Ah, I thought, perfect for the lad and his girl. I created two more, decorated with cut outs, holly leaves and a Santa for the girl and a Christmas tree with a choir for the boy, with loving words and their names on each. Into these I put a few crisp notes. Both envelopes were very flat and fitted inside the Christmas card. No bulk at all.

The card was posted well before Christmas and you’ll never guess what I did, sorry, didn’t do.

I DIDN’T REGISTER IT AT THE POST OFFICE!

I ask you, how stupid can a person get? The worst thing happened  ... the card and contents never arrived at the lad’s home.

Okay, don’t rub it in. I’m a first class idiot. I paid for it, though, I felt sick, I worried, and I pestered the lad to see if it had arrived. ‘No, Gran, it hasn’t come.’

I’ve calmed down now and written it off as the act of a lunatic, one that will never be done again. A hard lesson to learn!

Well, it’s big son’s partner’s birthday soon so on my last visit to the mall I looked round for a suitable card. I didn’t find one for her, but I did find THIS:


Hell, this must be standard practice if they’re making cards about it!

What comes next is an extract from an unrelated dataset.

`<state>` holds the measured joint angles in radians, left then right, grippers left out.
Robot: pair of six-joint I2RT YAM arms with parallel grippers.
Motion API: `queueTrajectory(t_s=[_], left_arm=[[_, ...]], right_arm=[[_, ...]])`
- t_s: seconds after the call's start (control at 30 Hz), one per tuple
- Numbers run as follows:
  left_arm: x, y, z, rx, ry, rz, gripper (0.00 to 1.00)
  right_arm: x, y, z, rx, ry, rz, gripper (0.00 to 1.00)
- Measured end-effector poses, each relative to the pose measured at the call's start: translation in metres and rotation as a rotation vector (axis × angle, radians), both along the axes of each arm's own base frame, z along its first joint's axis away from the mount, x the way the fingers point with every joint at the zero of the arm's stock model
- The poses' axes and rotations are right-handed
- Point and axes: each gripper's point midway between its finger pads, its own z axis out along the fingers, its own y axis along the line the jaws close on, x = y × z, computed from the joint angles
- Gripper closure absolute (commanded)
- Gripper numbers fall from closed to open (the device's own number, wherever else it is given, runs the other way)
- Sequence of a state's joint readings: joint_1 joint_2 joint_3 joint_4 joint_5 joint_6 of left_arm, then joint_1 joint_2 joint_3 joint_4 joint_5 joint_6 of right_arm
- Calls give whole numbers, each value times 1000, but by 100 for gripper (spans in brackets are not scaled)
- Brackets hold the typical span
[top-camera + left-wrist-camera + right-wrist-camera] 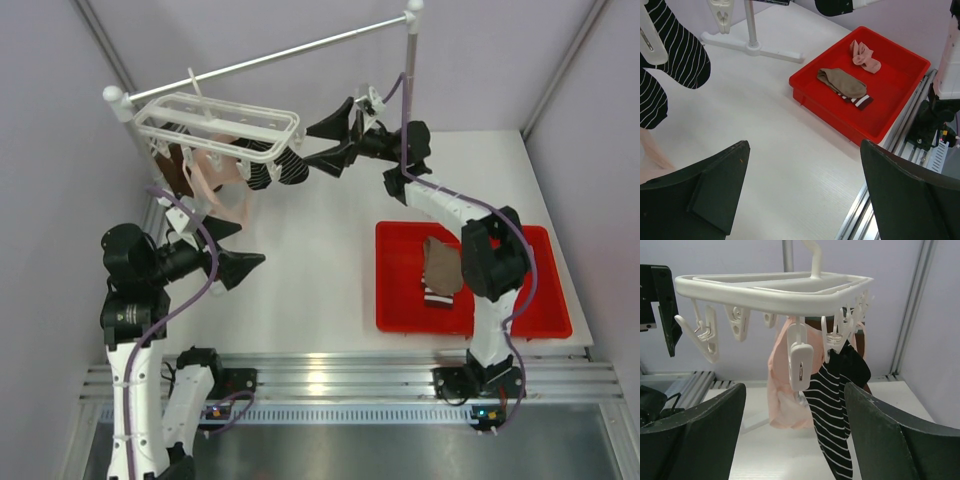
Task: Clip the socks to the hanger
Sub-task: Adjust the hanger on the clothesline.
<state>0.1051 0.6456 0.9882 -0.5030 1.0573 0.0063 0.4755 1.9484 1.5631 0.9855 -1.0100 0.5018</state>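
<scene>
Right claw (310,146) spread wide and empty, just beside the right end of the hanger (220,125), level with its dangling clips (801,360) and not touching them. Hanger hooked on a rail (270,58) over the far left of the desk (320,260). In the right wrist view, one clip straight ahead between the two fingers, striped socks (835,405) just right of it, hung pink socks (782,390) behind. Left claw (250,242) likewise gaping, gripping nothing, lower and nearer than the hanger, well apart from the red tray (400,300). Two dark striped socks on the hanger (counted in the left wrist view, hanging side by side). Number of pink ones there unclear, folds overlapping. In the tray, at the right of the desk: one taupe sock (842,82) with a striped cuff, lying flat, and one loose pink sock (865,56), crumpled, near it but apart. One hanger, one tray. Right arm stretched far forward from its base, crossing over the tray in the top view, then bent leftward at the elbow, wrist pointing left at the hanger. Left arm raised from its base, folded at the elbow, claw pointing right across the desk.
</scene>
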Motion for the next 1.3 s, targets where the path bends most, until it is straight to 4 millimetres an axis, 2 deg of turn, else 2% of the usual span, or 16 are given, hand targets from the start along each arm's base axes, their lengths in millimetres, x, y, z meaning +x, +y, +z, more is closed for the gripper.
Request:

It’s certainly got me wondering if my gift of money went the same way.

27 December 2011

Christmas Day pics

I made a slideshow of Christmas Day scenes. Please excuse the spelling mistakes in it, unfortunately it is too late to correct them.


Then on Boxing Day I found another gift. It was a parcel received from Oz before Christmas and hidden away from my prying fingers. I had put it on a footstool that lives under my work table, unseen and away from temptation. Ooops! It remained unseen until Boxing Day but as my stepdaughter said 'it made an extra surprise'. How true. These are the four books that she knew I wanted.

Tomorrow I will show the novelty that was inside my Christmas cracker. It's the most unusual novelty I've ever seen. Can you wait a day?